- **Records provided**
◆ ◆ ◆ ◆ ◆ ◆ ◆
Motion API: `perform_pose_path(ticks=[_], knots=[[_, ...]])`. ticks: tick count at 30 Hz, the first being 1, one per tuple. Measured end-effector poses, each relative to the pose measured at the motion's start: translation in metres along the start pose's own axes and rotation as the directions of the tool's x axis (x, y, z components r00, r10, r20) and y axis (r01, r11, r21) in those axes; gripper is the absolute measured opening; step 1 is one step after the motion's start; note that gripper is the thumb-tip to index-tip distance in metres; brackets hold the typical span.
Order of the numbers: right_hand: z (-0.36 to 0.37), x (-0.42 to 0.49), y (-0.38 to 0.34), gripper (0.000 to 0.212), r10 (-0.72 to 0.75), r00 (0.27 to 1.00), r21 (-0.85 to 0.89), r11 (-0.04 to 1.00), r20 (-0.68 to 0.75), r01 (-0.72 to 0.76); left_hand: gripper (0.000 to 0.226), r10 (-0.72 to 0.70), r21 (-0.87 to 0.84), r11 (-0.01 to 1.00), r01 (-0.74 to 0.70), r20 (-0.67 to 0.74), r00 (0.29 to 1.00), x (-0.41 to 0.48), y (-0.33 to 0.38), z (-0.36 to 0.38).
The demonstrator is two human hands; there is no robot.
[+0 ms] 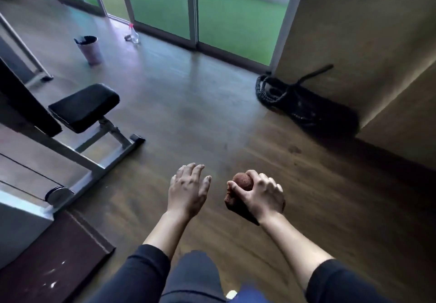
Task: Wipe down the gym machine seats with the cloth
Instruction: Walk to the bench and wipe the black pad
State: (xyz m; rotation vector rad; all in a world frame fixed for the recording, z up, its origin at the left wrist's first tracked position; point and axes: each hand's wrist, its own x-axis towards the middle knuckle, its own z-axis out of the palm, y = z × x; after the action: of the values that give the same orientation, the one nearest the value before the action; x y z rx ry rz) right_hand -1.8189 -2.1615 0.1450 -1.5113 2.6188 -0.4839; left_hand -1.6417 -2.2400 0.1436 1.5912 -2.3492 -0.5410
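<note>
Head view: one cloth [242,181], one seat [85,107]

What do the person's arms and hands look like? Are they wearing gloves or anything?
No gloves. The left hand and right hand are bare, with no rings or watch that I can see. Both arms wear dark, plain sleeves, the left sleeve and right sleeve, which end near the elbows and leave the forearms uncovered.

Wood floor [200,118]: bench [85,106] at left edge, bin [90,50] and spray bottle [134,34] by far glass doors, coiled rope [290,99] against right wall, dark mat [59,255] near-left corner.
</note>
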Motion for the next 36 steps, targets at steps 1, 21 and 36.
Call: perform_pose_path(ticks=[1, 21, 36], knots=[[0.005, 0.024, -0.003, 0.062, -0.020, 1.000, 0.006, 1.000, 0.014, 0.020, 0.063, -0.019, -0.003, 1.000, 0.019, -0.001, 1.000, 0.021, -0.001, 0.003], [0.127, 0.479, -0.175, 0.056, -0.321, 0.914, 0.051, 0.946, 0.246, 0.319, 0.064, -0.377, -0.040, 0.926, 0.375, -0.130, 0.917, 0.431, -0.134, -0.024], [0.240, 0.728, -0.420, 0.056, -0.795, 0.446, 0.229, 0.563, 0.411, 0.794, 0.050, -0.780, -0.329, 0.604, 0.726, -0.430, 0.454, 0.625, -0.271, -0.061]])
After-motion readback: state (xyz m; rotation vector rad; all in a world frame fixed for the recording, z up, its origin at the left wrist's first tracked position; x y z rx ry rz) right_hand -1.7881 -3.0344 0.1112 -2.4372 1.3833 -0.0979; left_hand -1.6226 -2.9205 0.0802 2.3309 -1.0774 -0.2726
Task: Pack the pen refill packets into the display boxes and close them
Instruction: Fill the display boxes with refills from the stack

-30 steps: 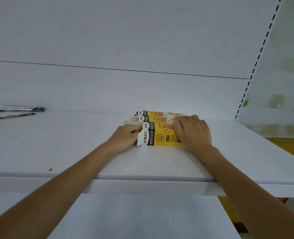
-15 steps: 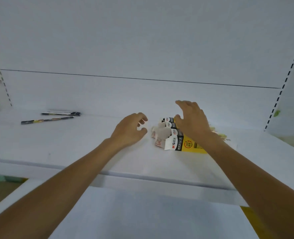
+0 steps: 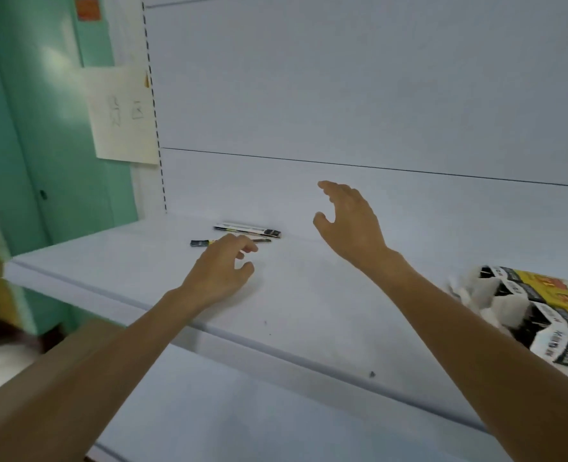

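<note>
Two flat pen refill packets lie at the back left of the white shelf [image 3: 309,295]: a white and black packet [image 3: 247,229] and a darker packet [image 3: 200,242] in front of it. My left hand [image 3: 221,270] hovers just before the darker packet, fingers loosely curled, holding nothing. My right hand [image 3: 350,221] is raised to the right of the packets, fingers spread and empty. The yellow, black and white display boxes [image 3: 542,315] sit at the right edge of the view with their end flaps open.
A white back panel rises behind the shelf, and a slotted upright [image 3: 157,128] bounds it on the left. A paper sheet [image 3: 122,115] hangs on the green wall [image 3: 42,128]. A lower white shelf [image 3: 242,421] juts out below.
Both hands left the display boxes and moved left toward the two packets. The view swung left, so the boxes now sit at the right edge.
</note>
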A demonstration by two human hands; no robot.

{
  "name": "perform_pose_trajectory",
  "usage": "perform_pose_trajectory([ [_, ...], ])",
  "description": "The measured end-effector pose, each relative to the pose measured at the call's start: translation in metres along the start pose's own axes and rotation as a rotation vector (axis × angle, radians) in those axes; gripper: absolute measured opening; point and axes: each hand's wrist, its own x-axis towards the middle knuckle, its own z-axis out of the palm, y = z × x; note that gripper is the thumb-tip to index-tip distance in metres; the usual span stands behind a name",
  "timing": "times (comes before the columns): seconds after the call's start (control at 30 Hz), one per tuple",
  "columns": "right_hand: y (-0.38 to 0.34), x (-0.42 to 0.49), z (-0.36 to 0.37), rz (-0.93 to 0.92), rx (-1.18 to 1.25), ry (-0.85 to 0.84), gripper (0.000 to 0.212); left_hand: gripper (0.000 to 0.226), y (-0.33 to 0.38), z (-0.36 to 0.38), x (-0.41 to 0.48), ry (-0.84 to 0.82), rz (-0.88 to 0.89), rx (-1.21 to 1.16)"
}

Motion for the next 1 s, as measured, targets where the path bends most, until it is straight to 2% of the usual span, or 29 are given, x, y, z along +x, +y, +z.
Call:
perform_pose_trajectory([
  [0.23, -0.066, 0.053, 0.091, 0.011, -0.003, -0.053, 0.05, 0.023, -0.106, -0.063, 0.047, 0.065, 0.029, 0.001],
  [0.3, -0.074, 0.063, 0.112, 0.043, -0.003, -0.064, 0.05, 0.023, -0.132, -0.066, 0.057, 0.041, 0.038, -0.007],
  [0.43, -0.076, 0.079, 0.138, 0.124, -0.024, -0.086, 0.05, 0.023, -0.165, -0.064, 0.085, -0.084, 0.05, 0.004],
  [0.57, -0.062, 0.091, 0.147, 0.24, -0.046, -0.069, 0.045, 0.023, -0.182, -0.056, 0.115, -0.29, 0.04, 0.018],
  [0.7, -0.039, 0.086, 0.163, 0.346, -0.073, -0.102, 0.044, 0.032, -0.187, -0.043, 0.13, -0.431, 0.021, -0.031],
  [0.83, -0.019, 0.086, 0.175, 0.415, -0.152, -0.218, 0.046, 0.03, -0.191, -0.032, 0.136, -0.434, 0.15, 0.052],
  [1.0, -0.025, 0.087, 0.2, 0.326, -0.188, -0.449, 0.049, 0.016, -0.2, -0.034, 0.143, -0.402, 0.181, 0.055],
])
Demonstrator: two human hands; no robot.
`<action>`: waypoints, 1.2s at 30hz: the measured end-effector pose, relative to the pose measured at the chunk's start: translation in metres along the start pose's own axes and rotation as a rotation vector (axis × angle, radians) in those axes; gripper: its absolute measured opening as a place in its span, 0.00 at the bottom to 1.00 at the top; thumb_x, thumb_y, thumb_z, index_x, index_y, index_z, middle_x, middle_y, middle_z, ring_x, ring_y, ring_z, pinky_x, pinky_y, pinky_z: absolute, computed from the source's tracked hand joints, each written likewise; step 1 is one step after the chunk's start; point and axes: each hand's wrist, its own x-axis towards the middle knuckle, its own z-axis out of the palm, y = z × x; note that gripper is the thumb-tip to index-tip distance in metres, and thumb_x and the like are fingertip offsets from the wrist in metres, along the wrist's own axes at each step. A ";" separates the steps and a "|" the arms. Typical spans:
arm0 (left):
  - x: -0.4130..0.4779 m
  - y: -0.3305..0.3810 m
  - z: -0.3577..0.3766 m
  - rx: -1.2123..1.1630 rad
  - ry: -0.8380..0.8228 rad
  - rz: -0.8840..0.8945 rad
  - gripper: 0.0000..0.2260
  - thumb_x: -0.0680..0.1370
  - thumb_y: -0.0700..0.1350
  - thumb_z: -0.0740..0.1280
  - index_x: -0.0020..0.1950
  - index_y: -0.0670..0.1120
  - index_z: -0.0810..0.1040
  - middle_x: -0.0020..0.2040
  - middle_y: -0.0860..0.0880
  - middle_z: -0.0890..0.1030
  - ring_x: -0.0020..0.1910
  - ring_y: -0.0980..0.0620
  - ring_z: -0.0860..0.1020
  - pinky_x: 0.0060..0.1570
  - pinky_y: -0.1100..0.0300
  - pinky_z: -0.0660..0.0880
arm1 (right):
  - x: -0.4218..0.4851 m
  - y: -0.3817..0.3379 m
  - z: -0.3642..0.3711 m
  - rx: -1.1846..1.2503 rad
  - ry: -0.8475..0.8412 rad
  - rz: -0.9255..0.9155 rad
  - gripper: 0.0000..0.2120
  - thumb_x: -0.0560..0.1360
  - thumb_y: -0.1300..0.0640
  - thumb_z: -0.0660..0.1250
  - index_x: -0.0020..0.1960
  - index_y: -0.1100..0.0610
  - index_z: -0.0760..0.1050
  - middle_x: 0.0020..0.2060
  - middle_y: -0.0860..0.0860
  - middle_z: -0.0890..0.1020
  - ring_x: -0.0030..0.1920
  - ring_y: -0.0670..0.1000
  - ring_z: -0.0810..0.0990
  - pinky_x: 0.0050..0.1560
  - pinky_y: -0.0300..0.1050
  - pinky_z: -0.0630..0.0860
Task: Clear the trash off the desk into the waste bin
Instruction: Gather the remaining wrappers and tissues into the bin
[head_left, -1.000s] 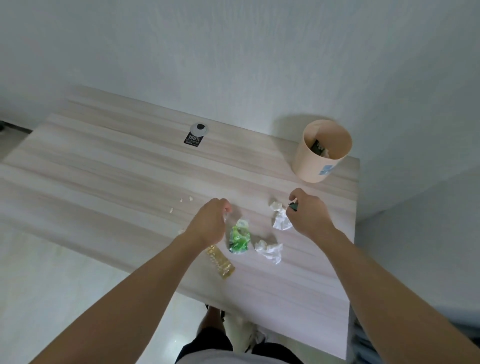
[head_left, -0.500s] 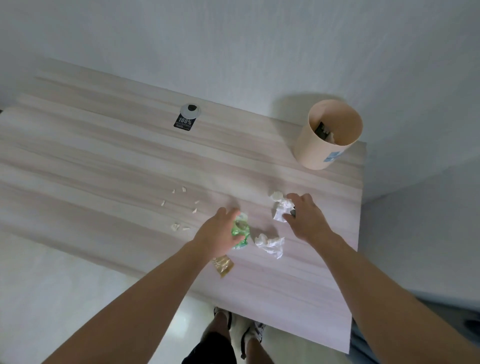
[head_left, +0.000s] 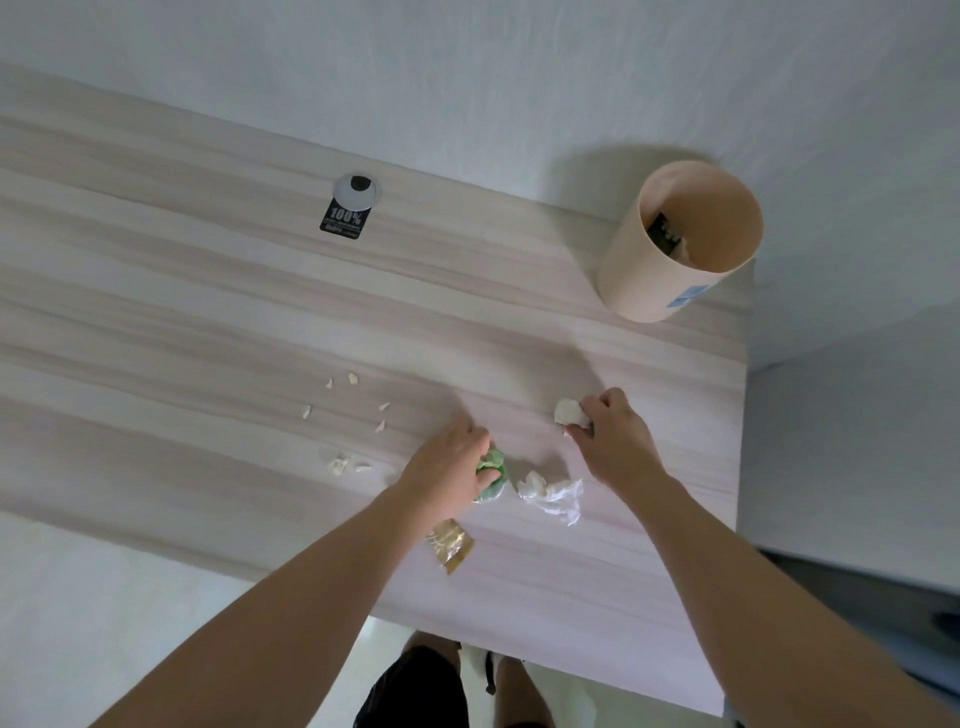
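The green wrapper (head_left: 491, 475) lies on the desk (head_left: 208, 322) near its front edge, gripped by the left hand (head_left: 447, 475), whose fingers curl around it from the left. A crumpled white tissue (head_left: 569, 413) sits to the right and farther back; the right hand (head_left: 610, 441) closes on it, fingertips pinching its near side. Between the two hands, slightly nearer the person, a second white tissue (head_left: 550, 493) lies loose on the desk, just beside the green wrapper and not touched by either hand. A gold wrapper (head_left: 451, 543) lies nearer the front edge, partly under the left forearm.

Small white scraps (head_left: 358, 415) are scattered on the desk to the left of the left hand, with a larger cluster (head_left: 343, 463) closer to the front.

The bin (head_left: 675, 244), a beige cylinder, stands upright at the far right corner of the desk, well apart from both hands. Dark and pale trash is visible inside it. A blue label shows on its lower right side.

A black tag (head_left: 343, 221) printed "100%" lies at the back of the desk, touching a round grey grommet (head_left: 357, 189).
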 end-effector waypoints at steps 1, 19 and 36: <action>0.000 0.000 -0.001 0.005 0.004 0.012 0.11 0.77 0.50 0.66 0.51 0.43 0.73 0.51 0.45 0.73 0.44 0.44 0.75 0.40 0.58 0.66 | 0.000 -0.001 -0.001 -0.017 -0.001 0.005 0.10 0.76 0.53 0.66 0.50 0.60 0.73 0.49 0.55 0.71 0.40 0.57 0.73 0.42 0.45 0.70; -0.045 0.006 -0.037 -0.203 0.187 -0.103 0.16 0.74 0.31 0.57 0.60 0.43 0.70 0.54 0.47 0.76 0.50 0.46 0.76 0.50 0.55 0.73 | -0.041 -0.033 -0.043 0.130 -0.003 -0.124 0.20 0.72 0.67 0.54 0.56 0.49 0.73 0.46 0.47 0.76 0.46 0.54 0.75 0.43 0.44 0.68; -0.101 -0.001 0.011 -0.276 0.154 -0.405 0.19 0.73 0.54 0.69 0.58 0.47 0.67 0.48 0.50 0.77 0.46 0.48 0.77 0.46 0.54 0.73 | -0.071 -0.027 0.008 -0.086 -0.141 -0.173 0.24 0.74 0.38 0.62 0.64 0.50 0.68 0.52 0.56 0.74 0.52 0.59 0.76 0.54 0.50 0.74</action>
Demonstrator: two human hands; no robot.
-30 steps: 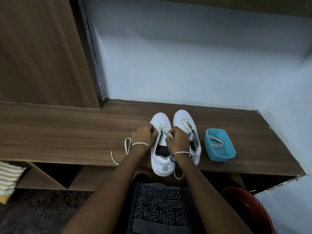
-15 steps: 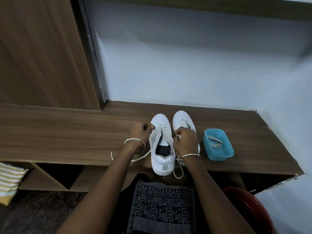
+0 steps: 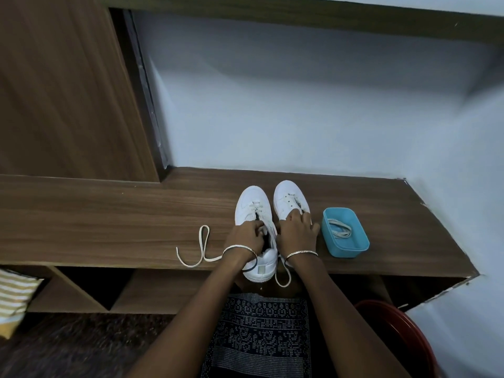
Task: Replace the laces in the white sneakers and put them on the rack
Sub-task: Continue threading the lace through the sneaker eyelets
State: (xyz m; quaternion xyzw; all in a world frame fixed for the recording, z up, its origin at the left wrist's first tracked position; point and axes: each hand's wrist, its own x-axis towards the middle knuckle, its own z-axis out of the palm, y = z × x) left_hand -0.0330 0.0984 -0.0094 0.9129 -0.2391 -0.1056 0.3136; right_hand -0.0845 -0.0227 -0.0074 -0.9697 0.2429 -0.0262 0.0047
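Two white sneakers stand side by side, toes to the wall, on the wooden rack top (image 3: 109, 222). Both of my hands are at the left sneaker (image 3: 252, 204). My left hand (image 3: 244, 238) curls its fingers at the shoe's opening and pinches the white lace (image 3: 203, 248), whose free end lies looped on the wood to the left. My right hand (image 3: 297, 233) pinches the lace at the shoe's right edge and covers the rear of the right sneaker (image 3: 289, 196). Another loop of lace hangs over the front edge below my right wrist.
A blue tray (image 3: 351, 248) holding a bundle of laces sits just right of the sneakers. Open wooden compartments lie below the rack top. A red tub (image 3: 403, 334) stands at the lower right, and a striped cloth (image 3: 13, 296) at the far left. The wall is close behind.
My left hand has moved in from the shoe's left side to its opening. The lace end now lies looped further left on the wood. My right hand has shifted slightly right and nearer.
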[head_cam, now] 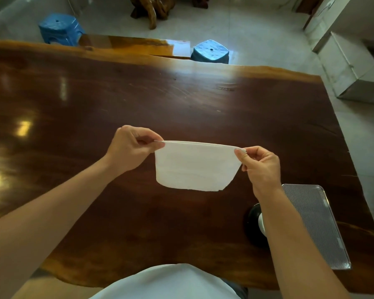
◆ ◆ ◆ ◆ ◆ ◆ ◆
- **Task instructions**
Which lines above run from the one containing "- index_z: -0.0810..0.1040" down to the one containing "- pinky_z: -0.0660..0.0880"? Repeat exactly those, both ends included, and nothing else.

- **Output of the exercise**
  - index_z: -0.0810..0.1040
  - middle_x: -0.0020..0.2040
  - middle_y: -0.0860..0.0880
  - middle_z: -0.0890..0.1030
  - ring_x: -0.0020..0.1910
  - ring_y: -0.0980..0.0620
  - ring_z: -0.0860..0.1020
  - pinky_x: 0.0060..0.1570
  - pinky_y: -0.1100..0.0300
  - pinky_z: -0.0660..0.0880

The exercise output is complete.